Your goal
Look for "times" in the records and copy every line that has it.

Records provided
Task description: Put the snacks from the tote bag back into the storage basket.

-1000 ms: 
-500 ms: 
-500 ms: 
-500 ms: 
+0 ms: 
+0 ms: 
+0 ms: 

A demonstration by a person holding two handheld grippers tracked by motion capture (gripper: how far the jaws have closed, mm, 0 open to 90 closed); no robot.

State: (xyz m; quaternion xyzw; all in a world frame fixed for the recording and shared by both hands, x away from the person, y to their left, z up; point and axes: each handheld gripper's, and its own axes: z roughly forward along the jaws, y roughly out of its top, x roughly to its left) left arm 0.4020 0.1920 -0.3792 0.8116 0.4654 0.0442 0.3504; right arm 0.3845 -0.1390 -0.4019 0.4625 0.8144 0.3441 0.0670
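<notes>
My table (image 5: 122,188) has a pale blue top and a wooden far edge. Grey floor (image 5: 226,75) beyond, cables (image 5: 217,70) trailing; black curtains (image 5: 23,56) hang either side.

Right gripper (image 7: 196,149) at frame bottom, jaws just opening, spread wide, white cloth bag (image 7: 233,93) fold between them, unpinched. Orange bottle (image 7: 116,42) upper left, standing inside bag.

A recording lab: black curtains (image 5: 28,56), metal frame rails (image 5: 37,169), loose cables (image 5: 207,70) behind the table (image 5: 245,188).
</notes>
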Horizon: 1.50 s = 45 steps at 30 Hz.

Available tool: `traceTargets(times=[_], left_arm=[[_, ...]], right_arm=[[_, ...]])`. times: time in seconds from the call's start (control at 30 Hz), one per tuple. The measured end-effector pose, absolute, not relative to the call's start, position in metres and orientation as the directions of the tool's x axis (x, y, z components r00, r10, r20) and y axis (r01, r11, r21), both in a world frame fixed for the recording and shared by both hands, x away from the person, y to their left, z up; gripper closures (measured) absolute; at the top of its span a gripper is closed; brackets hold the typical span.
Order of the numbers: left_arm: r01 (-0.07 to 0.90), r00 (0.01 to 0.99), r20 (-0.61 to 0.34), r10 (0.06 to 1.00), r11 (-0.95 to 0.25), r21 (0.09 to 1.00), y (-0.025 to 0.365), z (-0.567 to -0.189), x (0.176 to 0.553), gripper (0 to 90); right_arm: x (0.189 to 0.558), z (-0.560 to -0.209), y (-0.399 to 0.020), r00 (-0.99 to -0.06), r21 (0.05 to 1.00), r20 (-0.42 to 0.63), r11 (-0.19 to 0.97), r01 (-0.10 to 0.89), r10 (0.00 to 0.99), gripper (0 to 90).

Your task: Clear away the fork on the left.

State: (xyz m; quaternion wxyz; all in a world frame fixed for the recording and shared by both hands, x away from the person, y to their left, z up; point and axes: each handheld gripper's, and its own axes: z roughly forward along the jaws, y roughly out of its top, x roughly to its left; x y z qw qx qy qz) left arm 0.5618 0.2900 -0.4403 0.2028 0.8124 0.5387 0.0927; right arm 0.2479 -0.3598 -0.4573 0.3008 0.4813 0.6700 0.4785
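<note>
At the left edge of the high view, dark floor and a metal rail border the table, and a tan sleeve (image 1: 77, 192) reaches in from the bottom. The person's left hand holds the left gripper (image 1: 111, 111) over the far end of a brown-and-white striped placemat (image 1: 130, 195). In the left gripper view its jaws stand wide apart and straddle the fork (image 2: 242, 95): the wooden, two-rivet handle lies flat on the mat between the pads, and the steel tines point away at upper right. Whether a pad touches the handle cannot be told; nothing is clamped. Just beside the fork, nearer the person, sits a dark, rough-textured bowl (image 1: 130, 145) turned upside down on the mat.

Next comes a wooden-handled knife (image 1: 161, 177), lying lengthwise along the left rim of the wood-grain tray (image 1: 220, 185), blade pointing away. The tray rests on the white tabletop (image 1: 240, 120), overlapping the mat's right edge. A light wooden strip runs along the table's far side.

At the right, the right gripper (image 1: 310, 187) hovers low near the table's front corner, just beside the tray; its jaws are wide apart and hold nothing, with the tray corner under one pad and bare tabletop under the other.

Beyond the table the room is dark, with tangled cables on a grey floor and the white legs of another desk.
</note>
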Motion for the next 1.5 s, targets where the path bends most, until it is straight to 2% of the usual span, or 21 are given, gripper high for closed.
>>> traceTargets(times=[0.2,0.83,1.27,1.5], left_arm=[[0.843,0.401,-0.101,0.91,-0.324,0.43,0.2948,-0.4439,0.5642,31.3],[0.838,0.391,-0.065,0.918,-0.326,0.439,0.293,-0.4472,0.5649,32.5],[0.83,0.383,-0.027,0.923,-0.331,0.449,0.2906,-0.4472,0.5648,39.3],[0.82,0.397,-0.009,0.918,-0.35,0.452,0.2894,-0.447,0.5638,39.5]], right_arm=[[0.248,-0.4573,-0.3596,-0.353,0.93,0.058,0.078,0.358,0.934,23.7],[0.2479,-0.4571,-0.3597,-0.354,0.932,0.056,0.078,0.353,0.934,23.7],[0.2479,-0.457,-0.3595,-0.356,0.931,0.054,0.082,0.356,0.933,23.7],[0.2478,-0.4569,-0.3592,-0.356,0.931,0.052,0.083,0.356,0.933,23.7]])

Task solution
Available tool: `traceTargets(times=[_], left_arm=[[_, ...]], right_arm=[[_, ...]])`. times: time in seconds from the call's start (control at 30 Hz), one per tuple. The measured end-effector pose, absolute, not relative to the call's start, position in metres and orientation as the directions of the tool's x axis (x, y, z components r00, r10, r20) and y axis (r01, r11, r21), both in a world frame fixed for the recording and shared by both hands, x away from the person, y to their left, z up; gripper closures (measured) absolute; at the top of its span a gripper is closed; brackets hold the typical span.
>>> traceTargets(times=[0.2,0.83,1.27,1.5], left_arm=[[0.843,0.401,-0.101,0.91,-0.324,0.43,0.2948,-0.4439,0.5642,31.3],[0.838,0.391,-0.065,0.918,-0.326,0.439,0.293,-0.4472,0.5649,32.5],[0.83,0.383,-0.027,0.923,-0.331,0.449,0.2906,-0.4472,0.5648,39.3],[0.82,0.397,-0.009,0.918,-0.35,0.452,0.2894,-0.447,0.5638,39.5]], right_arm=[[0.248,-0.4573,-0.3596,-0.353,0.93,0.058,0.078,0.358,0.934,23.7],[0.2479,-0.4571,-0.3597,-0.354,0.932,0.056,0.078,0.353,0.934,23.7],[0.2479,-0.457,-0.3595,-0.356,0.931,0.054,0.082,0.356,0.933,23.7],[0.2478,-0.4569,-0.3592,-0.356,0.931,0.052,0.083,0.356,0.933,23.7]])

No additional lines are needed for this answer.